If a line in the entries below includes the string "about", copy it out.

** Provided information follows **

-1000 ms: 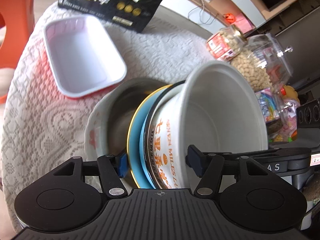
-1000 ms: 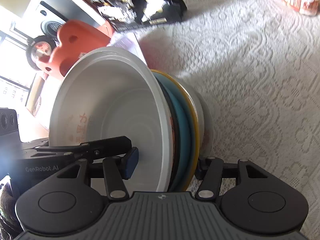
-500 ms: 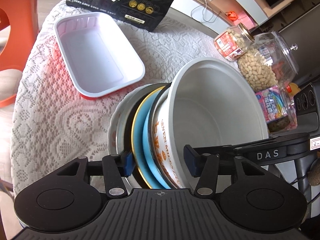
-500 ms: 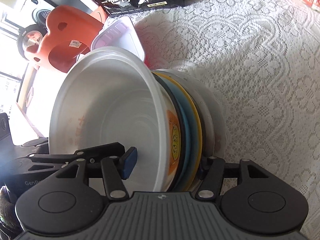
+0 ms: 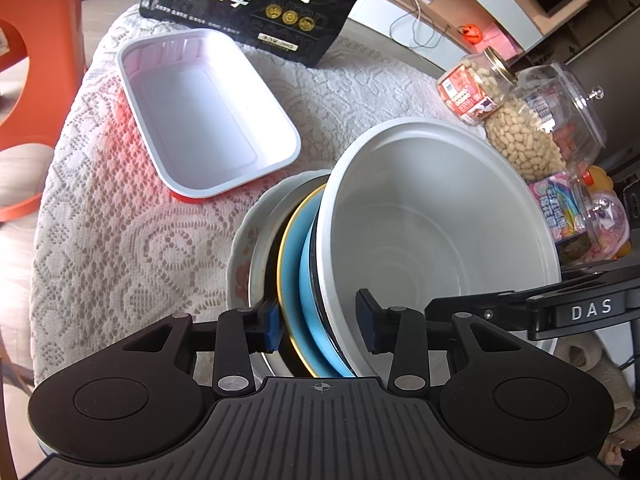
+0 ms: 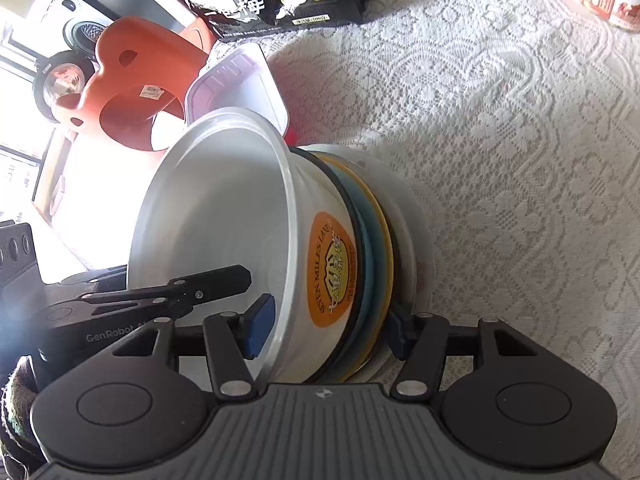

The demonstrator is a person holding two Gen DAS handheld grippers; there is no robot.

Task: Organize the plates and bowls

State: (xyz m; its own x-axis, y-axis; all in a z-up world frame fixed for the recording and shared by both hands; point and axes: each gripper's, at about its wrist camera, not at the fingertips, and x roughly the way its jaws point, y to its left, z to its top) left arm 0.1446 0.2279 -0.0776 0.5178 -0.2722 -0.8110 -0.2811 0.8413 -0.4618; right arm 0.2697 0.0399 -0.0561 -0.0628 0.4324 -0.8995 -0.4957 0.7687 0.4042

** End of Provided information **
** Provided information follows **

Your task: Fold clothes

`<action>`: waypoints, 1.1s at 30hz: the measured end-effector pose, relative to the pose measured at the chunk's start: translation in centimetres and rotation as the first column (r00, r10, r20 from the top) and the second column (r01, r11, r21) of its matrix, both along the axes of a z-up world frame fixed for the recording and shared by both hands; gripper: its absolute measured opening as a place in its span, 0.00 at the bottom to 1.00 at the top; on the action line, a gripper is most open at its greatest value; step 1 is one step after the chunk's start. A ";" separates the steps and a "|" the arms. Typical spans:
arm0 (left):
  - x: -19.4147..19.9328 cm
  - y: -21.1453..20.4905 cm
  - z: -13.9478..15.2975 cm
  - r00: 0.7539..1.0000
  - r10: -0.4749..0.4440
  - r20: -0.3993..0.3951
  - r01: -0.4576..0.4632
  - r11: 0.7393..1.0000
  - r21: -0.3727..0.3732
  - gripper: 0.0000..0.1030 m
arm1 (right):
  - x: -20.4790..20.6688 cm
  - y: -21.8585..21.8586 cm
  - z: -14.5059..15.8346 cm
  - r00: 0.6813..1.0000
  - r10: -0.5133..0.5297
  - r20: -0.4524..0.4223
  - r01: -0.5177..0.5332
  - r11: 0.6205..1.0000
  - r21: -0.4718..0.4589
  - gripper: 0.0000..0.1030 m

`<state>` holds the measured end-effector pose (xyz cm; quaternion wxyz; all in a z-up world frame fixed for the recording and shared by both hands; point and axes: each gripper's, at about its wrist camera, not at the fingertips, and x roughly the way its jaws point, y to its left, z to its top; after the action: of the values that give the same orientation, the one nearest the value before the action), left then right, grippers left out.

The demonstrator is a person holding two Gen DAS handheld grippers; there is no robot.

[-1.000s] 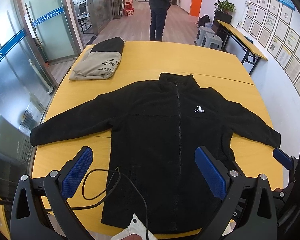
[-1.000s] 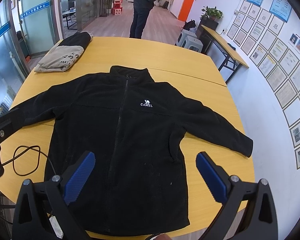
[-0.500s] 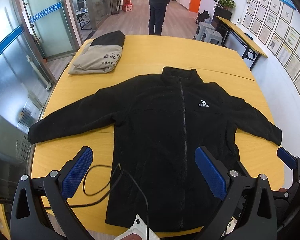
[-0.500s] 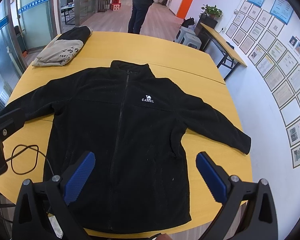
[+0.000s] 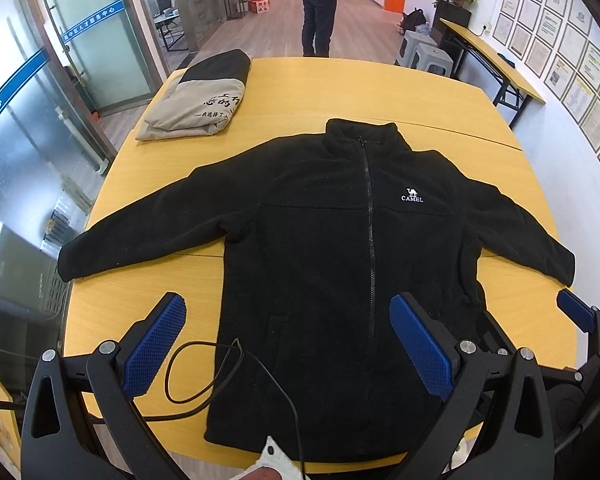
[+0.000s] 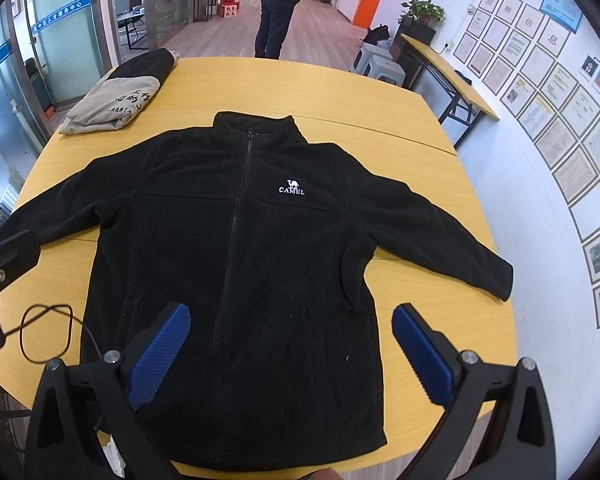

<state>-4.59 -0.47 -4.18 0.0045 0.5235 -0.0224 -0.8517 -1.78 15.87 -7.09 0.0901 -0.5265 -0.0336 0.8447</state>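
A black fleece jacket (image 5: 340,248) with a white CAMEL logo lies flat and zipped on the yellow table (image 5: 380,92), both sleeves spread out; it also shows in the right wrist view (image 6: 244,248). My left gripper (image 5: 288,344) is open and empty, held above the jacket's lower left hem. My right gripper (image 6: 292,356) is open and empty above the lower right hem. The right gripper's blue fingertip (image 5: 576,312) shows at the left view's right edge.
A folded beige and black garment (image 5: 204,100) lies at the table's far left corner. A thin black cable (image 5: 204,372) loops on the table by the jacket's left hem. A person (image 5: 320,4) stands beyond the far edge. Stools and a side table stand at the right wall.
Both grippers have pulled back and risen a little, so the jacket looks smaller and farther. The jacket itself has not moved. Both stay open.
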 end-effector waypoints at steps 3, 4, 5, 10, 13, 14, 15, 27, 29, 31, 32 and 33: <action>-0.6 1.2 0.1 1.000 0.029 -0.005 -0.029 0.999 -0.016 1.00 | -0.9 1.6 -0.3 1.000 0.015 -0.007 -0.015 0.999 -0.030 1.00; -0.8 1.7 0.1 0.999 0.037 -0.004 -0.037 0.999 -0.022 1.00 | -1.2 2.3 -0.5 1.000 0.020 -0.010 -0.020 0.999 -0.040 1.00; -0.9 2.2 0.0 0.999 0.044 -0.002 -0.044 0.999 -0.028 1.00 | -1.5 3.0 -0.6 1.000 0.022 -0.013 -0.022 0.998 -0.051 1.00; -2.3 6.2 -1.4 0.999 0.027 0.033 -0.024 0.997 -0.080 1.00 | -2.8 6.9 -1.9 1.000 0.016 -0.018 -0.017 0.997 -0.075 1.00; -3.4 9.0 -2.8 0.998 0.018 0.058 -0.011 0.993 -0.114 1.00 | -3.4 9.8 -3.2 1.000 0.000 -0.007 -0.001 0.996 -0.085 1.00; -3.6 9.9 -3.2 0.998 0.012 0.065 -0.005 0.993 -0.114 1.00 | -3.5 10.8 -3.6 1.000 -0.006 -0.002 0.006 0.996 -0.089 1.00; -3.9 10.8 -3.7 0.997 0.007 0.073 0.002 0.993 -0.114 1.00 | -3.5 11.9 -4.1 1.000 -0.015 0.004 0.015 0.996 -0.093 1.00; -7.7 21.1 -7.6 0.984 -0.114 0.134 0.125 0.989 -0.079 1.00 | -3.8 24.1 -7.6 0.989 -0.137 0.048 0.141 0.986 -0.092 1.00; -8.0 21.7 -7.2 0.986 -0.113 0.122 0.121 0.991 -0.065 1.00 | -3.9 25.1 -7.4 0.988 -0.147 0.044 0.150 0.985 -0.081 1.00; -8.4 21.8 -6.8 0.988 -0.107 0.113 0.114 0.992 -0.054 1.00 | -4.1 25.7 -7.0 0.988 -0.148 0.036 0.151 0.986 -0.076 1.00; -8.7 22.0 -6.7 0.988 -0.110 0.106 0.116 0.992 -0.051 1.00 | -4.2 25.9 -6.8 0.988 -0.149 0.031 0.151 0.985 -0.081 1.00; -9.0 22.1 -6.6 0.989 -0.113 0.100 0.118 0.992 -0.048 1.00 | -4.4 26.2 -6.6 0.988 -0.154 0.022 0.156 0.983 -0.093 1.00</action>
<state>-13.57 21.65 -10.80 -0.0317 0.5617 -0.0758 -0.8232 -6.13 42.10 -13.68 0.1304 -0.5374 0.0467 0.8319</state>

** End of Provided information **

→ Final answer:
State: (xyz m; its own x-axis, y-axis; all in a z-up world frame fixed for the recording and shared by both hands; point and axes: each gripper's, at about its wrist camera, not at the fingertips, and x roughly the way its jaws point, y to its left, z to its top) left arm 0.1446 0.2279 -0.0776 0.5178 -0.2722 -0.8110 -0.2811 0.8413 -0.4618; right arm 0.2697 0.0399 -0.0561 -0.0628 0.4324 -0.8995 -0.4957 0.7687 0.4042
`<state>` holds the measured end-effector pose (xyz cm; quaternion wxyz; all in a z-up world frame fixed for the recording and shared by both hands; point and axes: each gripper's, at about its wrist camera, not at the fingertips, and x roughly the way its jaws point, y to its left, z to its top; after the action: of the values that give the same orientation, the one nearest the value before the action), left then right, grippers left out.

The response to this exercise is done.